The transposition file cipher is an improvement over the Caesar cipher because it can have hundreds or thousands of possible keys for messages instead of just 26 different keys. Even though a computer has no problem decrypting a message with thousands of potential keys, we need to write code that can determine whether a decrypted string is valid English and therefore the original message.
In this chapter, we created an English-detecting program using a dictionary text file to create a dictionary data type. The dictionary data type is useful because it can contain multiple values just as a list does. However, unlike with a list, you can index values in a dictionary using string values as keys instead of only integers. Most of the tasks you can do with a list you can also do with a dictionary, such as passing it to len() or using the in and not in operators on it. However, the in operator executes on a very large dictionary value much faster than on a very large list. This proved particularly useful for us because our dictionary data contained thousands of values that we needed to sift through quickly.

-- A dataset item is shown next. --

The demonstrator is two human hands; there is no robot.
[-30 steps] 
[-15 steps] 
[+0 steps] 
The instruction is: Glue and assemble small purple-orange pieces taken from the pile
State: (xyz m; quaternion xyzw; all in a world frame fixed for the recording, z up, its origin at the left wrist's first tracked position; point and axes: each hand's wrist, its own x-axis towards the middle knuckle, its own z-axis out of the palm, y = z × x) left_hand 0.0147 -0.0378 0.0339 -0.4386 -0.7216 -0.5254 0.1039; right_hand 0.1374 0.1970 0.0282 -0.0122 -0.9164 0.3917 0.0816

This chapter also introduced the split() method, which can split strings into a list of strings, and the NoneType data type, which has only one value: None. This value is useful for representing a lack of a value.
You learned how to avoid divide-by-zero errors when using the / operator; convert values into other data types using the int(), float(), and str() functions; and use the append() list method to add a value to the end of a list.
When you define functions, you can give some of the parameters default arguments. If no argument is passed for these parameters when the function is called, the program uses the default argument value, which can be a useful shortcut in your programs. In Chapter 12, you’ll learn to hack the transposition cipher using the English detection code!